Она с досадой зажмурилась. Торопливо взяла на ощупь таблетку, запила водой, легла, отвернув к стенке лицо.
Похоже, у нее и вправду была температура. Ныли суставы. Тянуло сжаться в комочек. Но не это, совсем не это мытарило ее сейчас больше всего.
Скучный смрад остался стоять в душе, никак не развеивался после скандальной этой истерики; она ведь так и не сумела сказать, чтобы он не верил словам, которыми она хлестала его, как по глазам — злая мстительная ехидна! — а он молча слушал…
И вот сейчас обида эта, нанесенная другому, начала мучить Анну Петровну так, будто это ее обидели — но во сто крат горше!
И вот она лежала сейчас на дне своего забытья и, глаза в глаза, взирала на эту страшную свою обиду-вину, а она, эта обида-вина, не увеличиваясь и не уменьшаясь, стояла перед ней недвижно и тупо — как та оловянная рыбина ее снов, что стояла возле самого дна, привалившись жестоко ободранным боком к угольно-черной окаменелой коряге, и взбаламученный ил вокруг нее, как смрад, все никак не оседал, все стоял чадным облаком, и все труднее от этого, все мучительнее и натужней становилось дышать…
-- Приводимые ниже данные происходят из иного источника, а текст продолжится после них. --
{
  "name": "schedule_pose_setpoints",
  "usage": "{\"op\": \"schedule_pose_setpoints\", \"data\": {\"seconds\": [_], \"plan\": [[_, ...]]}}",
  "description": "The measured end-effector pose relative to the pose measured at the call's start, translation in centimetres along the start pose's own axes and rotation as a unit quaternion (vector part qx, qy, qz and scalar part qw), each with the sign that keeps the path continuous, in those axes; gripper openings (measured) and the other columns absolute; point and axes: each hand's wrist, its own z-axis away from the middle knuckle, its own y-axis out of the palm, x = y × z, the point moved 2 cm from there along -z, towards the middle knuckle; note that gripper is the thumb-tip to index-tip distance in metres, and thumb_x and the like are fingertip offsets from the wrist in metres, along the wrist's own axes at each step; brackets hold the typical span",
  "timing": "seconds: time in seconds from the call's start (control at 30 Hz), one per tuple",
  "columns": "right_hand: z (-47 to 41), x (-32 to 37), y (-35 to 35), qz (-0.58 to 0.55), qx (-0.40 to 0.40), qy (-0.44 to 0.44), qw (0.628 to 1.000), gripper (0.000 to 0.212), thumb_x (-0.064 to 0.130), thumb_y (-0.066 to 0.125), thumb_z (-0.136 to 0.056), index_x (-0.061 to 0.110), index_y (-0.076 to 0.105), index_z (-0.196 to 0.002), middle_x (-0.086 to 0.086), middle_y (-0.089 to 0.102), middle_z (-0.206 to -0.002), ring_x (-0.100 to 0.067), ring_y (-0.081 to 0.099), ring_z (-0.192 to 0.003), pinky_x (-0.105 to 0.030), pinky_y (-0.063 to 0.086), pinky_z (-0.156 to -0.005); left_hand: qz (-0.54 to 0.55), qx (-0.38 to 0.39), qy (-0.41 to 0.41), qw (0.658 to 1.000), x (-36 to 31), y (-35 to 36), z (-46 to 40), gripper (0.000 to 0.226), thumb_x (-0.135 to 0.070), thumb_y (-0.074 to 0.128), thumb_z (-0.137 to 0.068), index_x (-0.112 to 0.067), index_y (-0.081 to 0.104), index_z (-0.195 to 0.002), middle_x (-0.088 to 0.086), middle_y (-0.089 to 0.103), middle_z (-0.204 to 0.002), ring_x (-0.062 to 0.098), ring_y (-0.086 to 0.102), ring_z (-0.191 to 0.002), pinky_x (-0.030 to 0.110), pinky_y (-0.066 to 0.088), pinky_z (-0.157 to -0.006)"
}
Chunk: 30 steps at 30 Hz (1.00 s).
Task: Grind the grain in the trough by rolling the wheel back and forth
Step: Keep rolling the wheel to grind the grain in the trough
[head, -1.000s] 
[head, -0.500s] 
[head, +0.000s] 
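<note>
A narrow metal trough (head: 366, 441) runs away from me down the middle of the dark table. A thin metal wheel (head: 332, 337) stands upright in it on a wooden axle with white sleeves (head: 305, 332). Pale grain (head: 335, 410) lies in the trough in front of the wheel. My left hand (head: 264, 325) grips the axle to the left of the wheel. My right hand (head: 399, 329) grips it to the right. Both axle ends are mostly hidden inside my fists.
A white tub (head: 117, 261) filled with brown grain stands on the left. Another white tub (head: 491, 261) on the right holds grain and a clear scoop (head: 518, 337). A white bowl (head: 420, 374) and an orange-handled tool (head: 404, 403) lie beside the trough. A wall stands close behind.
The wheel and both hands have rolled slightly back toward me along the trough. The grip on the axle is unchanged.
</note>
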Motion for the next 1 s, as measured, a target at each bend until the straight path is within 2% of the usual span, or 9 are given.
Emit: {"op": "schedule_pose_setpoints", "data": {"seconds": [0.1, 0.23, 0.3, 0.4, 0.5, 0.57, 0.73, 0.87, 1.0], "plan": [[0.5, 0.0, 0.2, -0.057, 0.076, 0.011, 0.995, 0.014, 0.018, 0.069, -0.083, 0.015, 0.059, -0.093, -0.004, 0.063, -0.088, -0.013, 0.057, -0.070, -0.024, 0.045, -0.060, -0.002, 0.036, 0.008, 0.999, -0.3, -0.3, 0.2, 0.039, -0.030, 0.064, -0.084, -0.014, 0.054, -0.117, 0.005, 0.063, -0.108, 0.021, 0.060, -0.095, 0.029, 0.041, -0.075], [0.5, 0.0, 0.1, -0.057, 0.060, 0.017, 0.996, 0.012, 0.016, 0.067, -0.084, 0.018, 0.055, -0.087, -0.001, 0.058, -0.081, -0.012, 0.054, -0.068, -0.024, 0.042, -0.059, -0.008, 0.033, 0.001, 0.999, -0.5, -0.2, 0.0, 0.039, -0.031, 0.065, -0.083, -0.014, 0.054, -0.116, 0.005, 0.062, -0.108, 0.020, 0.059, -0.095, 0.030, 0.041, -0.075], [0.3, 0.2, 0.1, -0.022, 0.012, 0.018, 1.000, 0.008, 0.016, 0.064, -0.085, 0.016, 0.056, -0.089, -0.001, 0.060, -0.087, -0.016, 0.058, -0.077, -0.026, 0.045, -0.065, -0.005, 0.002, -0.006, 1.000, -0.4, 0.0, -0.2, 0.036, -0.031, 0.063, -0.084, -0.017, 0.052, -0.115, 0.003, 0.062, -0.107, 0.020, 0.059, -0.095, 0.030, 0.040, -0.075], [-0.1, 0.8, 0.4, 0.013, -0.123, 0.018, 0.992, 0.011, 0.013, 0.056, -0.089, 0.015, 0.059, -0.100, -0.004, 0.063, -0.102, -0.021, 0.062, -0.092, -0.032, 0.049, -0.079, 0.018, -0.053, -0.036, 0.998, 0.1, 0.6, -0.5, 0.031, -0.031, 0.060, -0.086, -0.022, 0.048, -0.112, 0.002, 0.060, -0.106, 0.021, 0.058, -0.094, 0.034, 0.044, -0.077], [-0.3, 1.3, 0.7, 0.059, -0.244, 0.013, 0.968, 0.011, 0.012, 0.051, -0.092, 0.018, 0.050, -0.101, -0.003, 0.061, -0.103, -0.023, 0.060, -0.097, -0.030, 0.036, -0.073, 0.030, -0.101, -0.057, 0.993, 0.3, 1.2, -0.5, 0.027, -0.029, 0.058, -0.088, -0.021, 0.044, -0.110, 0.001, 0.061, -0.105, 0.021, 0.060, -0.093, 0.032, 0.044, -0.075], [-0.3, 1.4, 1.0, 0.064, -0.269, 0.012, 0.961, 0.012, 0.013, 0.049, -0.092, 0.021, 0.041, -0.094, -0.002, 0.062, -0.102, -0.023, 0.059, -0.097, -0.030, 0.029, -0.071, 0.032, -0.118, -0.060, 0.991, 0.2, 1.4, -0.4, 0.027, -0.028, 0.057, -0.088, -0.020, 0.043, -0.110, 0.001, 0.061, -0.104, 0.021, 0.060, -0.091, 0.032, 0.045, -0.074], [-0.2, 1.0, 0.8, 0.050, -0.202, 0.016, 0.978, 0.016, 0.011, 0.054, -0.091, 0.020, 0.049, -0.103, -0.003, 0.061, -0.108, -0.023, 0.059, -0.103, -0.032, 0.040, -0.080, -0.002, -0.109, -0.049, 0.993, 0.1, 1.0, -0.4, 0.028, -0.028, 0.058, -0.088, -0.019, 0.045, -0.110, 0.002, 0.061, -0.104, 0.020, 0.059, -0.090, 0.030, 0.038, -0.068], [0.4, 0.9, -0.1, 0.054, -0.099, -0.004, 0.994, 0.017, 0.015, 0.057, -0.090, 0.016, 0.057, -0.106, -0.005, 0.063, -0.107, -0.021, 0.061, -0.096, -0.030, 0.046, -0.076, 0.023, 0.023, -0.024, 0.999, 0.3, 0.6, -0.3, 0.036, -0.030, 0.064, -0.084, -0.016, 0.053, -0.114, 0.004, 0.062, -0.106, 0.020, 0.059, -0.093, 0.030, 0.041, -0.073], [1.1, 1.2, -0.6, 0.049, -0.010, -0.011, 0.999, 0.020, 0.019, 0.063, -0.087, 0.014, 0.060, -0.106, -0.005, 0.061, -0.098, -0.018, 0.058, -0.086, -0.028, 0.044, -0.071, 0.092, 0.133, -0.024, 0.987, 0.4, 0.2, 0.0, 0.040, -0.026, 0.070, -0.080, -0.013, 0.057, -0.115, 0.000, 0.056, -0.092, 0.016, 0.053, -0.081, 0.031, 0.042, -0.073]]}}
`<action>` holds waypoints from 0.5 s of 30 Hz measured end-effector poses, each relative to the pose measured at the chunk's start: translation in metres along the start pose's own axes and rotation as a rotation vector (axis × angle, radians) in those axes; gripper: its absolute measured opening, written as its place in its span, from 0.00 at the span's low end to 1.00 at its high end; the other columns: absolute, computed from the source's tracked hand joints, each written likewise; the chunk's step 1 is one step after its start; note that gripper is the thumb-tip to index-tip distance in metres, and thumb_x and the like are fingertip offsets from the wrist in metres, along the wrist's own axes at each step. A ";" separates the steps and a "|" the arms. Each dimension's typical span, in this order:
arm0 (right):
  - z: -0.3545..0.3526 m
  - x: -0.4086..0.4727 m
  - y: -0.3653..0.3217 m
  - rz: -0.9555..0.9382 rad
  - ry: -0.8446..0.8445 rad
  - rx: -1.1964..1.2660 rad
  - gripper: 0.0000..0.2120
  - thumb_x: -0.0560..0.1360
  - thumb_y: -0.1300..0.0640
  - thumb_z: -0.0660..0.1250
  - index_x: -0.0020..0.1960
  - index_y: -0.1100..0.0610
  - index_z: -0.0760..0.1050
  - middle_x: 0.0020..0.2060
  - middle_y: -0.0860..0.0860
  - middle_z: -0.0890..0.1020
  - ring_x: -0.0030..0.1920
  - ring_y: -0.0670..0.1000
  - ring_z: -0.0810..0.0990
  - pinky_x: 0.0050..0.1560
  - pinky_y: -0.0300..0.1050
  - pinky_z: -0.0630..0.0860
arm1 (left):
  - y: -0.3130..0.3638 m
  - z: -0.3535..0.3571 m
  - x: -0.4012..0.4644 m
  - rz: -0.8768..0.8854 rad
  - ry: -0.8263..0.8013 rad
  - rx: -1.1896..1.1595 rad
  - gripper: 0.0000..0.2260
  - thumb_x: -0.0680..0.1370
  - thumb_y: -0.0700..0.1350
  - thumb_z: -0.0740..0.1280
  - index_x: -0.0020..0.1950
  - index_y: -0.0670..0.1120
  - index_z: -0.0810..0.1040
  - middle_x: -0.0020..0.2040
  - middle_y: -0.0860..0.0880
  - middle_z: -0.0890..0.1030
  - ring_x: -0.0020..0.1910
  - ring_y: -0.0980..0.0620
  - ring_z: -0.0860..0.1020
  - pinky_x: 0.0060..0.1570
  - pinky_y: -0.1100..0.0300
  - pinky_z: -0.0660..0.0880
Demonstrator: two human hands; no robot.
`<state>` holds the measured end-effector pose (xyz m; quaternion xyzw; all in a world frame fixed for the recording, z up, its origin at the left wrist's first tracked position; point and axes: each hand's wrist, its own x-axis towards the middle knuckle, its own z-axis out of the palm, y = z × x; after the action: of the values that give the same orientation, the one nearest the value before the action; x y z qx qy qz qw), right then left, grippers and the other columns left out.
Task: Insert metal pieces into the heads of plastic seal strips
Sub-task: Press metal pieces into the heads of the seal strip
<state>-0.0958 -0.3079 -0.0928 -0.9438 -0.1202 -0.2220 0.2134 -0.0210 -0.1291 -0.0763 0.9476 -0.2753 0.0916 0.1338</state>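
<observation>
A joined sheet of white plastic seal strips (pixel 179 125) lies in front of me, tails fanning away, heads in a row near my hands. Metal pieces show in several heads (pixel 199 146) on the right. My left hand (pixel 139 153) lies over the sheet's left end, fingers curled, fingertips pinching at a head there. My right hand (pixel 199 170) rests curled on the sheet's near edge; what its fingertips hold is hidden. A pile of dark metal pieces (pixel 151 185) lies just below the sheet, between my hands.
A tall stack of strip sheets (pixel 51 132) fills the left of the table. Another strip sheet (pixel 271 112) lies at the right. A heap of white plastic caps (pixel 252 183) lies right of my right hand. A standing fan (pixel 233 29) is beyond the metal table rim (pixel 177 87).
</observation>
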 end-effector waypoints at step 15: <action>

…и, испугавшись вдруг, что она так и уйдет с этим мучительно-скучным смрадом в душе, она, раздирая глаза, поднялась вдруг в подушках и, уже не увидев Виктора рядом, — с ощущением свершившейся катастрофы оттого, что Виктора уже не было рядом, закричала торопливо:
— Виктор! Виктор! — уже зная наверняка, что он никогда не появится рядом, потому что так непоправимо-несправедлива она была к этому человеку, и черный яд раскаяния торжествующе потек, разливаясь и язвя, внутри груди.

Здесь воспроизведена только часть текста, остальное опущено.